Latin American stocks have taken a beating along with all emerging markets recently. Yesteryear, you could make money in Latin America by simply buying and holding a broad index and letting the rising tide do its thing. That strategy doesn't work anymore.
Instead, as Claudio will explain, you must target individual companies with specific qualities that will help them rise above lackluster market performance. He concludes with a checklist of sorts that will help you separate the right companies from the wrong ones.
Not so long ago, Latin American equities were a market darling. Then, the markets viewed signs of an economic recovery in the developed world as good news for Latin American stocks (higher EPS prospects), but signs of stagnation were also considered good news (as a lower discount rate would apply).
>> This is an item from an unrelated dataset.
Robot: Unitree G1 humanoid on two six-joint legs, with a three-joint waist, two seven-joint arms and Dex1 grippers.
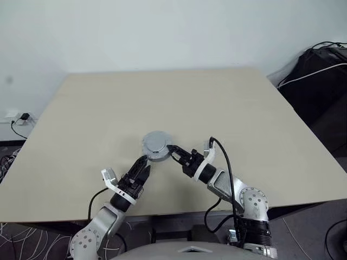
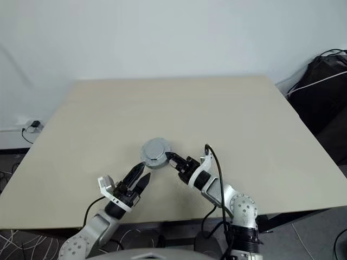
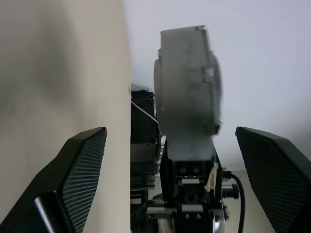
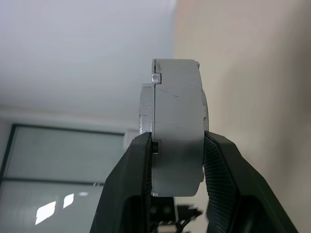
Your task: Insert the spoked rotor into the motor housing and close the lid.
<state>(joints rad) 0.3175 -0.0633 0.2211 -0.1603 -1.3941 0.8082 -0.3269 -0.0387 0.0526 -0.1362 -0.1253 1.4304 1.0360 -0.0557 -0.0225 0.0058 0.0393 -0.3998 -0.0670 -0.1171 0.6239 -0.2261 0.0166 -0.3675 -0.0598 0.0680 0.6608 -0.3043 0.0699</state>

Now, the majority of Latin American stock markets have begun to trade as if the opposite were true. With the sole exception of Mexico, whose stock market has traditionally traded closer to the S&P 500, the rest of Latin equities have lost their glow. Latin stocks have registered a seventh consecutive month of investor outflows, and it does not look like the trend is going to reverse any time soon.
The change from hype to doubt is clearly reflected in the chart below. Latin equities were, incredibly, considered a safe haven after the 2008 financial crisis. From the end of 2008 to the end of 2010, Latin stocks outperformed the S&P 500 by an impressive 90%. Since then, the love affair has come to an end, and Latin equities have underperformed by more than 67%.
However, the main catalyst has undoubtedly been the weakness in China's economic growth and, most important, the shift in China's economic model from investment-driven to consumption-driven growth. There is a direct link between this "remodeling" and the string of monthly outflows that dedicated Latin American fund managers have experienced.
The math is simple: Lower Chinese investment means less demand for industrial commodities, which are produced in Latin America by some of the largest companies in the region, which make up a significant part of the country and regional indices.
The consensus of economists surveyed by Bloomberg was for all Latin American countries to have weaker current account balances in 2013 than in 2012. With interest rates rising and Wall Street expecting them to rise further as the US economy grows, financing the gap may become tougher for Latin economies.
This brings in the linkage to exchange rates, which constitute a not insignificant portion of Latin American equities' underperformance. Exchange rates helped EPS, book values, and leverage ratios look great in US dollar terms for many years. Now that the US dollar has strengthened against Latin American currencies, the opposite trend is under way.
So the trend is not the friend of Latin American equity investors. Is it best to shun them for the time being? It's not that simple.
Latin equities were an easy trade for many years. The fad lifted all boats regardless of their individual merits, which made trading the indices or the associated ETFs the way to go. Now, it's not hard to see that the correction has been exacerbated by the unwinding of the macro trade.
Over the last decade, the weight of Latin American equities in the MSCI World Index has doubled, surging from roughly 2% to 4.4%. The MSCI Emerging Markets Latin American Index has a US$1.5 trillion market cap, which makes simply neglecting it a tough decision for index fund managers.
The problem is that it is hard to trade Latin American equities as if they were a single asset class. Trading ETFs or indices may mean that good opportunities are missed. An index is comprised of a wide array of stocks whose issuers will not necessarily perform similarly in various economic environments.
Appreciating currencies and the wide availability of credit in the last decade has meant that stocks most closely linked to domestic consumption were the winners by far. The new picture of weaker currencies and tougher credit conditions means that the winners of the past may not fare as well in the future.
A New Approach
The next winning theme will be foreign-currency earners (mainly exporters) and, more important, stocks with little or no debt held in a foreign currency—and especially with no debt in foreign currency if it has no foreign currency income to match the servicing of that debt. Those are the characteristics you want to look for in a solid Latin American investment.
It's hard to believe that the cycle of weaker currencies, weaker current accounts, and weaker EPS growth is about to reach its end in the near future. However, this is not the end of the Latin American investment theme; it only means that the approach must change.
There are companies whose business profiles will help them thrive in what may otherwise look like a generally challenging scenario for Latin American stocks. Going with the flow may prevent investors from grabbing the opportunity that these stocks offer.